Women, Can You Relate?

I am struck by how unwilling people are to identify with feminism. The other day I posted this video to my Facebook timeline stating, “For me, 2:55 says it all. If you don’t “get” feminism, watch this, and lose your misconceptions.” I was surprised at how many of my Facebook friends said, in effect, “I don’t get it.” Some blamed the girl’s family. Others said that it’s just common sense that women can do anything men can do (I pointed out that it wasn’t common sense 100 years ago). Many were reluctant to cast blame on “the system.”

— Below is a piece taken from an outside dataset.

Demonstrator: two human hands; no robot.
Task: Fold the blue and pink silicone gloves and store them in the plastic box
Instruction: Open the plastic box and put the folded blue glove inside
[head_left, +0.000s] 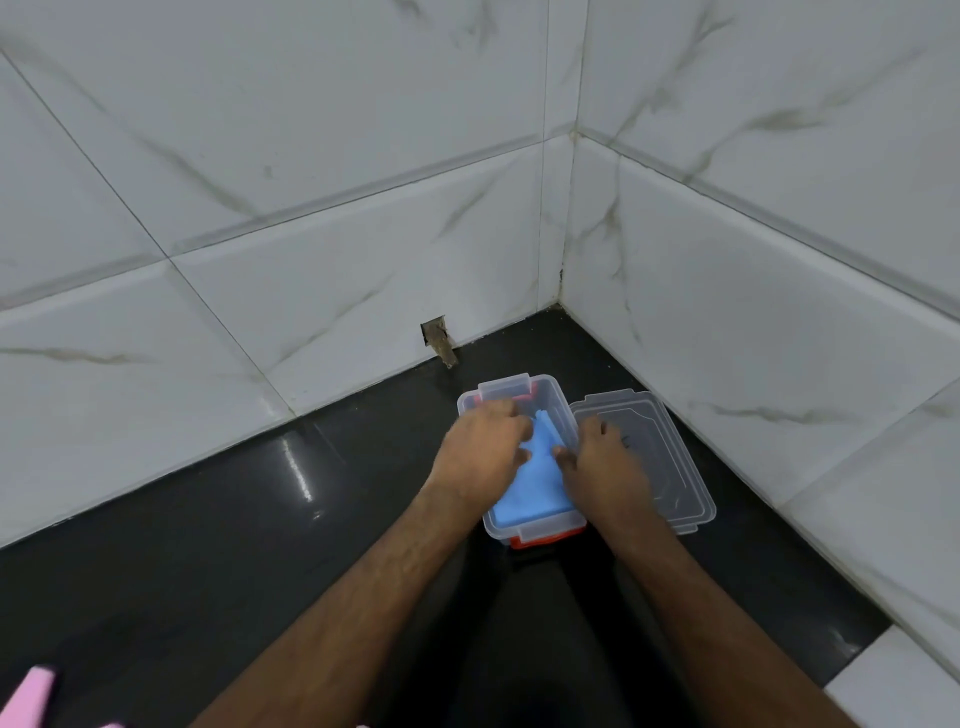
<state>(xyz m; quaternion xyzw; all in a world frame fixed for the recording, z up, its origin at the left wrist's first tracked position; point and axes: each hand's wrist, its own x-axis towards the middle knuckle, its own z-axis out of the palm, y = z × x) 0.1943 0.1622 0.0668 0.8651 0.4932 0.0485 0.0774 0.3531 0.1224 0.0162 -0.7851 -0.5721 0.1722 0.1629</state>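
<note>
**Blue glove pressed into the box, pink one waiting**

Nearest the viewer, well short of the plastic box (522, 512) and off to its left at the very edge of view, lies the pink silicone glove (31, 693). Only a corner of it shows, so its fold cannot be judged.

Both forearms reach forward to the box, which sits on the black countertop (208, 545). The left hand (485, 452) lies palm-down over the box's left side, fingers spread and curled onto the folded blue silicone glove (524, 488). The right hand (605, 462) presses in from the box's right wall, thumb tip against the glove's edge. Neither hand pinches; they look to be tucking the glove flat.

The glove fills most of the box floor, one flap standing up near the middle. Silicone like this is probably light, floppy and springy, so a fold may pop open once released; pressing down on the crease seems wiser than gripping an edge.

Just right of the box, touching it, rests the clear lid (654, 457). Beyond the box rise the marble-patterned wall tiles (363, 234).
</note>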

I could go on and give examples of ways the system seems obviously tilted in a male direction, but it occurs to me that, were I to do that, I would be talking more about women than letting women speak for themselves. So I simply want to ask a question of all the female readers out there. When you look at this video, can you relate?

3 thoughts on “Women, Can You Relate?”

  1. Yes, I can absolutely relate. I remember when I was a little girl and my mother would serve one steak at dinner. My dad would get half, and she'd divide the other half into three pieces for me, my brother, and her. Not that my dad asked her to do that. It was just "what women do." They sacrifice. They give up. They make themselves smaller in so many ways.

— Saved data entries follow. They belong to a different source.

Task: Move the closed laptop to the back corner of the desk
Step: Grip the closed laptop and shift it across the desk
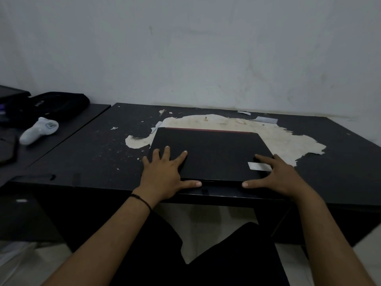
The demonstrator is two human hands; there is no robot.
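Observation:
A closed black laptop (212, 153) with a red strip along its far edge lies flat near the front edge of the dark desk (88, 153). My left hand (165, 174) rests on its near left corner, fingers spread over the lid and thumb along the front edge. My right hand (276, 174) holds the near right corner the same way, fingers on the lid beside a pale sticker (258, 166), thumb at the front edge.
A large pale patch of peeled surface (288, 139) spreads behind and right of the laptop. The white wall (206, 58) bounds the desk's back. On an adjoining desk at left lie a white handheld device (39, 131) and a black bag (51, 106).

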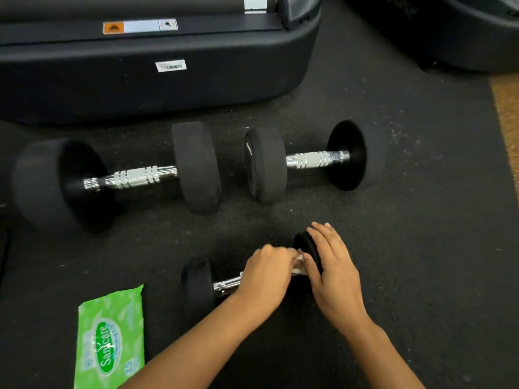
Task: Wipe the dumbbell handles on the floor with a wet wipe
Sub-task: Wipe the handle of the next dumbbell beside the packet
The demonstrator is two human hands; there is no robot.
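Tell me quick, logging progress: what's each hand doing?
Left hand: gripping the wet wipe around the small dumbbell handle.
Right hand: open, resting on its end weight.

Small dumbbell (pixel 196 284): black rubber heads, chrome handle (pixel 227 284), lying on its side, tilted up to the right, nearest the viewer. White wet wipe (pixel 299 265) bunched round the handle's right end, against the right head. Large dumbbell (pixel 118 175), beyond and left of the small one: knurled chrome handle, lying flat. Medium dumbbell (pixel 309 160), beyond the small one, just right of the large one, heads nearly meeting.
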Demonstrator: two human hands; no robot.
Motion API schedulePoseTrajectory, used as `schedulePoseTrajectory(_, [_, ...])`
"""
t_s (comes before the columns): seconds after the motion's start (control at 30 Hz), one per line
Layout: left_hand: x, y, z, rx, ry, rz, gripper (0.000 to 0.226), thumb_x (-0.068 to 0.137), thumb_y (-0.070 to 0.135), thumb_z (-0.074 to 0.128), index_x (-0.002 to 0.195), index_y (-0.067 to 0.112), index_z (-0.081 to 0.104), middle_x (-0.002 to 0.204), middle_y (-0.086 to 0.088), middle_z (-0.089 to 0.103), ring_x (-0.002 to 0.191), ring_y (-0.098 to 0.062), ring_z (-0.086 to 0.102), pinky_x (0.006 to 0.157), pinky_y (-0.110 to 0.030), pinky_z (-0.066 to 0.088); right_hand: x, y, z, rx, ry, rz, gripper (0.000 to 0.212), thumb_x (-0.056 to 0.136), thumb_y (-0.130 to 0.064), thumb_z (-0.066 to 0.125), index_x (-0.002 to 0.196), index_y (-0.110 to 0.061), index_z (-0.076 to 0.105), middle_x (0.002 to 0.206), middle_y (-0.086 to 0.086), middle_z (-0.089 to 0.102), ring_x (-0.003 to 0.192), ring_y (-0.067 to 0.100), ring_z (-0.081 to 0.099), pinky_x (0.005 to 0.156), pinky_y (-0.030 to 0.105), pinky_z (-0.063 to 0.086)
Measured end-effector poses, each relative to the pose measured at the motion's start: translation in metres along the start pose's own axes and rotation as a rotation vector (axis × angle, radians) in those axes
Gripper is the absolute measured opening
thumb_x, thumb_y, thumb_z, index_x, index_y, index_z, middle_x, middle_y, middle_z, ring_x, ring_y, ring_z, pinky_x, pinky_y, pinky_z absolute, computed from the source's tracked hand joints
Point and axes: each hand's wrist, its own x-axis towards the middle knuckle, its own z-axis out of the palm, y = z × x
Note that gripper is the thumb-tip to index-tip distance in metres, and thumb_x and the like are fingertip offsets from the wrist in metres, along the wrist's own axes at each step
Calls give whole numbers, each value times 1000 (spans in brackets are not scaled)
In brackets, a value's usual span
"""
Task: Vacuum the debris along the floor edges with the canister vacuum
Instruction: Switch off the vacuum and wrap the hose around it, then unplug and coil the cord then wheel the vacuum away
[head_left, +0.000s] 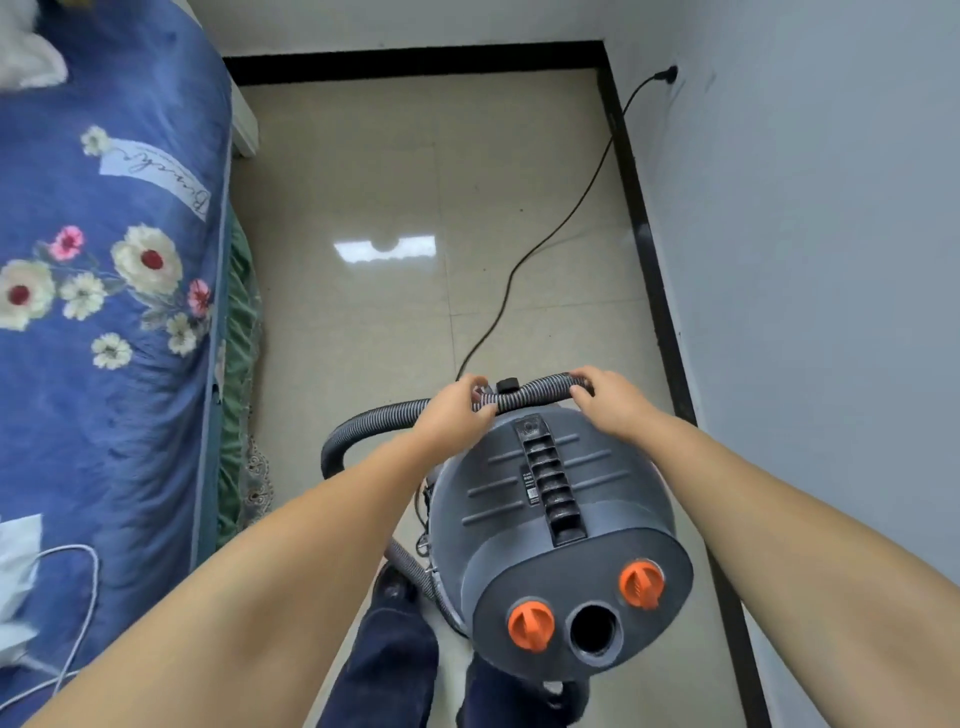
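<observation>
A grey canister vacuum (561, 525) with two orange knobs and a round black port stands on the tiled floor in front of my legs. Its ribbed grey hose (524, 393) runs across the far side of the canister top and loops down to the left. My left hand (457, 413) grips the hose left of a small black clip. My right hand (610, 402) grips the hose end on the right. The hose's lower run passes behind the canister, partly hidden.
A black power cord (558, 223) trails over the beige floor to a wall socket (670, 74). A black baseboard (652, 260) lines the right and far walls. A bed with a blue floral quilt (119, 270) fills the left side; a white cable (85, 597) lies on it.
</observation>
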Motion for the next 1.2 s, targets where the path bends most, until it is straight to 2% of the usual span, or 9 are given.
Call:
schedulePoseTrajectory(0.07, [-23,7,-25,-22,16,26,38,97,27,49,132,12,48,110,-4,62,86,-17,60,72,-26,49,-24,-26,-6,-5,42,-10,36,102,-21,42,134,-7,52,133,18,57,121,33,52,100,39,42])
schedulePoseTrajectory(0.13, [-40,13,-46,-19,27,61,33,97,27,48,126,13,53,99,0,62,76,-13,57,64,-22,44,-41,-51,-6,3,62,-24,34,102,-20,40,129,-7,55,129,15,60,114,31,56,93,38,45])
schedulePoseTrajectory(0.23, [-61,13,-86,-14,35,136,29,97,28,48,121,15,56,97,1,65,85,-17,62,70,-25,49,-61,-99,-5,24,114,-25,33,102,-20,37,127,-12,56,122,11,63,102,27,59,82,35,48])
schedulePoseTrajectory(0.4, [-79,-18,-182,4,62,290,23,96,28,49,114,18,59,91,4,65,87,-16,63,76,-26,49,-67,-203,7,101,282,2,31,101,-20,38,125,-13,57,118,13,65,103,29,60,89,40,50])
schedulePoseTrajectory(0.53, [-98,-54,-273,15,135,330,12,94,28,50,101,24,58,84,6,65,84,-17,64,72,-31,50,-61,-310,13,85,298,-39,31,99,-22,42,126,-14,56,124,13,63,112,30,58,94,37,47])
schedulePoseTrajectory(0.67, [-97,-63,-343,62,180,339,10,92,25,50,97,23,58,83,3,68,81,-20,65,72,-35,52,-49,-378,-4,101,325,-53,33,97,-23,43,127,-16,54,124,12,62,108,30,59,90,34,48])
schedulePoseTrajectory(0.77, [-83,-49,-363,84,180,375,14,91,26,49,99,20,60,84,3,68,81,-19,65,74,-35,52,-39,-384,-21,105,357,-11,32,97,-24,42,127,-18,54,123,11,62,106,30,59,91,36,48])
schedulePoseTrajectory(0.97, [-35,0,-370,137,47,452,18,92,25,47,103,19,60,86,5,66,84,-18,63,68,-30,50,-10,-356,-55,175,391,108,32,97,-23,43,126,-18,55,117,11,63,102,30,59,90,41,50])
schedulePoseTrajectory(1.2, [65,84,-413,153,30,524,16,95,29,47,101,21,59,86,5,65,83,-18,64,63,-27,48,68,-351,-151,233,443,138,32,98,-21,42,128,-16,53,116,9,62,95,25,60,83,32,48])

    As a woman who has spent more time being unhappy with her weight than happy with her weight, the idea of the physically shrinking woman resonates. Our culture tells us that an overweight man is always better looking than an overweight woman. It's much more acceptable to be male and overweight than to be female and overweight. Look at movie stars: far more overweight men than overweight women. Sadly, I worry that I am not proportional to my husband. Though we both have gained a little weight over the years, he still is a normal size, while I feel like I am chubby. I shouldn't worry about that. All that matters is we love each other. He loves me. I know that. But still, I worry about it.

  2. "Inheritance is accidental…" In some ways I think the society as it is, that patriarchal mindset, counts on this being true. I think that when we do start to fill the space around us we get labeled still, "pushy" "man like" "ball buster" "dike." To be anything other than shrinking means that we have become less like feminine. Maybe that is why so many of us find it hard to embrace the term "feminist." It seems to push against the notions of what it means to be a woman.

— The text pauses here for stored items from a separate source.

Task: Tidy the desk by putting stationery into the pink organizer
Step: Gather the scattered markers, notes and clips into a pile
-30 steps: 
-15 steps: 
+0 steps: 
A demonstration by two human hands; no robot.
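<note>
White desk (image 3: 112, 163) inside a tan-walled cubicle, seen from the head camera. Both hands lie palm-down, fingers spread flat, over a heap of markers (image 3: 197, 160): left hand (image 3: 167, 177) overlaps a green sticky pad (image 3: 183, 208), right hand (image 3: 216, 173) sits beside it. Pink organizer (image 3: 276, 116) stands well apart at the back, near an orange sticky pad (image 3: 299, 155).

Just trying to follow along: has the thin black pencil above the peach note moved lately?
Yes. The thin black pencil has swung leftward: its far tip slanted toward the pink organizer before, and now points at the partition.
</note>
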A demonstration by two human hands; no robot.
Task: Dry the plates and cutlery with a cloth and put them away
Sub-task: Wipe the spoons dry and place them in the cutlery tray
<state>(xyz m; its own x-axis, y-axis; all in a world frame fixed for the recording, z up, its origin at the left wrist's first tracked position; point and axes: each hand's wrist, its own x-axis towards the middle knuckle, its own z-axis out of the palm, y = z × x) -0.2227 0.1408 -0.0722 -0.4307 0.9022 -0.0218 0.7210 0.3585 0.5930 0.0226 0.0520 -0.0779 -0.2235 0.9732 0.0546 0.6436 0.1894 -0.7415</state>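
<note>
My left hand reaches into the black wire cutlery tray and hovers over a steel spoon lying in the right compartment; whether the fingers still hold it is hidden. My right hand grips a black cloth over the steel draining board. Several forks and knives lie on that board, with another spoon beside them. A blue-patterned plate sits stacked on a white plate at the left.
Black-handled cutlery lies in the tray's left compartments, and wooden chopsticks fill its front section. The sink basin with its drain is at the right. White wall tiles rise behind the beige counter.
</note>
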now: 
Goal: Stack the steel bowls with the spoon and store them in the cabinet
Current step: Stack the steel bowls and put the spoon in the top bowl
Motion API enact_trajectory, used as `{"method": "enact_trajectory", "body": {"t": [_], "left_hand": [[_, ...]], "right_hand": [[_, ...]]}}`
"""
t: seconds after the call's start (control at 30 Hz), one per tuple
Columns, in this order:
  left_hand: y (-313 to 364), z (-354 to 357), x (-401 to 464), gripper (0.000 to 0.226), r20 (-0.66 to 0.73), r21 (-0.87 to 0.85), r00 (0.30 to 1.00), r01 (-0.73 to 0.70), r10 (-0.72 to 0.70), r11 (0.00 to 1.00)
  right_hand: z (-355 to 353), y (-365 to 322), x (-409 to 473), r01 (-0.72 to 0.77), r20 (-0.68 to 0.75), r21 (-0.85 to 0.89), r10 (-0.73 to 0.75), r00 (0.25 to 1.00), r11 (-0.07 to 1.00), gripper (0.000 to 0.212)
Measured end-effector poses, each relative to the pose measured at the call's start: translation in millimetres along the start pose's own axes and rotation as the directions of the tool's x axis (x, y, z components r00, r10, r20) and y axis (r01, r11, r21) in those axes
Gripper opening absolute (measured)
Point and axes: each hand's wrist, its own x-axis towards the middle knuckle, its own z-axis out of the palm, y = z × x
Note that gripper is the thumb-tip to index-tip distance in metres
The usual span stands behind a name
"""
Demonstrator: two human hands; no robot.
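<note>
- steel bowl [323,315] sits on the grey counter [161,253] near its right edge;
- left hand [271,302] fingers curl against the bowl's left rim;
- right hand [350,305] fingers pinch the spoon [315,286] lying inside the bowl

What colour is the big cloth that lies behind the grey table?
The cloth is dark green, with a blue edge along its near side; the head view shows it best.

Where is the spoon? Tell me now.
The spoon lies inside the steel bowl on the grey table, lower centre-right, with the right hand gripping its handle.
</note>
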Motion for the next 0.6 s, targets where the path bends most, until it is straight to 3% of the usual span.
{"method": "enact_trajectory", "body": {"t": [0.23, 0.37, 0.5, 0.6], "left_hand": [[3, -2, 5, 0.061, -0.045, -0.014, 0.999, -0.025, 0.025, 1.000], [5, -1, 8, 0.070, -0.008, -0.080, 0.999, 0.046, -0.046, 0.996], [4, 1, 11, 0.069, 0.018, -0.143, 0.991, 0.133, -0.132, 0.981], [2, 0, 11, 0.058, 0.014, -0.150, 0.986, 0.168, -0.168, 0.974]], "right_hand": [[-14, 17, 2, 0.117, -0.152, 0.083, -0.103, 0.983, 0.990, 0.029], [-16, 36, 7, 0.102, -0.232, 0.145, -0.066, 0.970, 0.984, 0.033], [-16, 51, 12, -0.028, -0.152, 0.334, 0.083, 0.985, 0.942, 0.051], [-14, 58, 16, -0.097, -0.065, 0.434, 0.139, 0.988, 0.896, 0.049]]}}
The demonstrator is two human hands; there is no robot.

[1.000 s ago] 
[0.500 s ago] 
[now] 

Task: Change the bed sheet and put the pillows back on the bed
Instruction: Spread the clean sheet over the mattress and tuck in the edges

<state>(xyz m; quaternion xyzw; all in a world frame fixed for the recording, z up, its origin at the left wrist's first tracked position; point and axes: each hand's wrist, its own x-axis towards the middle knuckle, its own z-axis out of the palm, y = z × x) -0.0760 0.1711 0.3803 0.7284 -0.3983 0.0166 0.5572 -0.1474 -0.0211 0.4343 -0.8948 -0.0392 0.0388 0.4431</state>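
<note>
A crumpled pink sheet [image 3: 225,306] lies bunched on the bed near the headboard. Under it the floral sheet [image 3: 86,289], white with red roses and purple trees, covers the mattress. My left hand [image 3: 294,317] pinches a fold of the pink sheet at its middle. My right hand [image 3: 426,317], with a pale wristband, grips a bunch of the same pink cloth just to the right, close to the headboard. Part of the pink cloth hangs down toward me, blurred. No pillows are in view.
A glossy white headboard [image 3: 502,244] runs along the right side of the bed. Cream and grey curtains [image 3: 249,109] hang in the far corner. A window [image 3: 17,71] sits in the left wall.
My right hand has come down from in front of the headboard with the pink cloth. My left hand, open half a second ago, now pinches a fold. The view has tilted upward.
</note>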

    I contend that my generation of women struggle with identity more than perhaps my mother's generation and hopefully more than that of my daughter. I'm grateful to know that this young poet has a bead on this! Gives me a great deal of hope for future generations of women.

  3. I can definitely relate. And I'm sure thousands of other women can, too. We either do as this young woman so beautifully writes, we make ourselves small, or, in my case, we fail trying to do that and we end up being "too loud" or "too large" … metaphorically and physically.